On May 29, 2017, at 4:04 PM, Nathaniel Smith <njs@pobox.com> wrote:

Ugh, sorry, fat-fingered that. Actual reply below...

On Mon, May 29, 2017 at 12:56 PM, Nathaniel Smith <njs@pobox.com> wrote:
On Mon, May 29, 2017 at 12:50 PM, Donald Stufft <donald@stufft.io> wrote:

To be honest, I’m not hardly going to feel particularly bad if one of the
most compilation heavy packages that exist takes a whole 10 seconds to
install from a VCS checkout.

Rebuild latency is *really* important. People get really cranky at me
when I argue that we should get rid of "editable installs", which
create much greater problems for maintaining consistent environments,
and that's only saving like 1 second of latency. I think I'm entitled
to be cranky if your response is "well suck it up and maybe rewrite
all your build tools”.

Well, distutils literally already has support for storing the “cache" someplace other than the current directory, the current directory is just the default. So “rewrite all your build tools” is fairly hyperbolic, it’s really just “change the default of your build tools”. See for example: https://gist.github.com/dstufft/a577c3c9d54a3bb3b88e9b20ba86c625 which shows that Numpy &tc are already capable of this.

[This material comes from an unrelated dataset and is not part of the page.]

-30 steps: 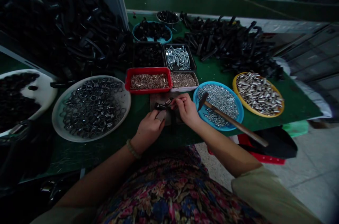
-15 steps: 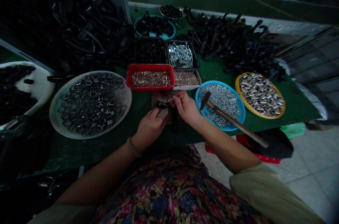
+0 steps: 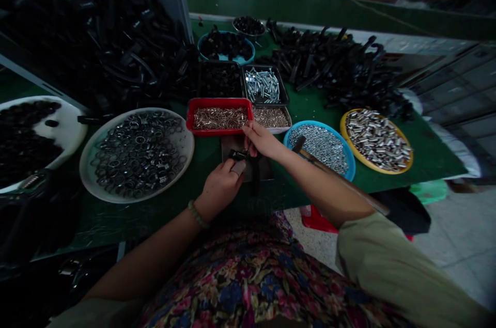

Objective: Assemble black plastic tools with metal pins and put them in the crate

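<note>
My left hand (image 3: 221, 184) is closed round a small black part (image 3: 237, 154) and holds it over a grey metal block (image 3: 259, 164) at the table's near edge. My right hand (image 3: 260, 139) has reached forward to the front rim of the red tray (image 3: 217, 104) of small brass-coloured pieces. Its fingers are pinched together near the tray's right corner. What they hold is too small to make out. A hammer (image 3: 336, 177) lies across the blue dish (image 3: 349, 153) of silver nuts, partly hidden by my right forearm.
A large round plate (image 3: 88, 167) of dark rings sits at left, a white dish (image 3: 70, 131) of black parts further left. Trays of screws (image 3: 262, 85) and pins (image 3: 271, 117) stand behind. A yellow dish (image 3: 344, 120) of metal sleeves is at right. Heaps of black parts (image 3: 341, 67) fill the back.
My right hand has left the black part and moved forward and left to the red tray's rim. My left hand has kept hold of the part.
</note>
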`<state>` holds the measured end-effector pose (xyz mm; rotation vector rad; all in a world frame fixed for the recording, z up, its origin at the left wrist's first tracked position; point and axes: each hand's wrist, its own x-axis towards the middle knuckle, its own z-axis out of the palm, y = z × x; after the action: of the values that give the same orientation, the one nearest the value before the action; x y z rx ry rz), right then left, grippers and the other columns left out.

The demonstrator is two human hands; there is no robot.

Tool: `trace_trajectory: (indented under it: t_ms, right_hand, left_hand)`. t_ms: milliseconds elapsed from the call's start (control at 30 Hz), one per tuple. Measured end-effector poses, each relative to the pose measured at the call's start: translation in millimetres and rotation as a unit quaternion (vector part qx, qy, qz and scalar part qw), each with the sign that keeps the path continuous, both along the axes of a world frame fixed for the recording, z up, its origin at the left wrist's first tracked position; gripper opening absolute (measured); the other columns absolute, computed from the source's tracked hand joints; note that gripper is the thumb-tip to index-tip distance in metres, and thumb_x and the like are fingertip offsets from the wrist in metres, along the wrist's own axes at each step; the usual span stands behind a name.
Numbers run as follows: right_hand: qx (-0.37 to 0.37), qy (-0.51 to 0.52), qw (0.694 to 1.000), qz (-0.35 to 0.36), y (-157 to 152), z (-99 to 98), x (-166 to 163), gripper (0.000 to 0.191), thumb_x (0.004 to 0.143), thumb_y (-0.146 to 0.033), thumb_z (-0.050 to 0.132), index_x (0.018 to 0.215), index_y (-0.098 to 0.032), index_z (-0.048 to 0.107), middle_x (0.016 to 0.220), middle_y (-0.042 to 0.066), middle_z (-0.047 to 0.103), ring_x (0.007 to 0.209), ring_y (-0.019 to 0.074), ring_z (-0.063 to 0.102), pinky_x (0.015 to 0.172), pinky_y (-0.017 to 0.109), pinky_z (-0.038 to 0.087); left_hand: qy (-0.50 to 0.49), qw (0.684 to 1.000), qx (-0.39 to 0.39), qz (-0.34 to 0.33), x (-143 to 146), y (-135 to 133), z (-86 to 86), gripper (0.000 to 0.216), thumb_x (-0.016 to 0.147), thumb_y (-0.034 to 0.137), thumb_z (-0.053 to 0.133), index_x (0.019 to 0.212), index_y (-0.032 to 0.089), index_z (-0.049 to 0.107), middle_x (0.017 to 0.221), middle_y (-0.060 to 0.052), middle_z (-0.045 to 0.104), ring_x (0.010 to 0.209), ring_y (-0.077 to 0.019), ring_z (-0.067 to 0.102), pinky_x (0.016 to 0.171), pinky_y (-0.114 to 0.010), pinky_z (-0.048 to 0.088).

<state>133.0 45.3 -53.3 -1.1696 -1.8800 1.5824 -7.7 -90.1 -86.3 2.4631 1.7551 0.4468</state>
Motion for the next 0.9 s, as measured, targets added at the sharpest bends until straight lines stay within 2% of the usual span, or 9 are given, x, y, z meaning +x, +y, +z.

Hell, the build backend could create an unpacked sdist in the target directory instead of an actual sdist that is already packed into a tarball, tools like twine could add a ``twine sdist`` command that just called the “create unpacked sdist” API and then just tar’d up the directory into the sdist. A quick rudimentary test on my machine (using ``python setup.py sdist —formats=`` in a numpy checkout [1]) suggests that this entire process takes ~0.7s which the copy operation on that same check out (shutil.copytree) also takes ~0.7s. That also eliminates the need to untar so unless someone is doing something in their sdist creation step that takes a significant amount of time, generating an unpacked sdist is really not any more time consuming than copying the files.


NumPy really isn't that compilation heavy either... it's all C, which
is pretty quick. SciPy is *much* slower, for example, as is pretty
much any project using C++.

Particularly when I assume that the build tool
can be even smarter here than ccache is able to be to reduce the setup.py
build step back down to the no-op incremental build case.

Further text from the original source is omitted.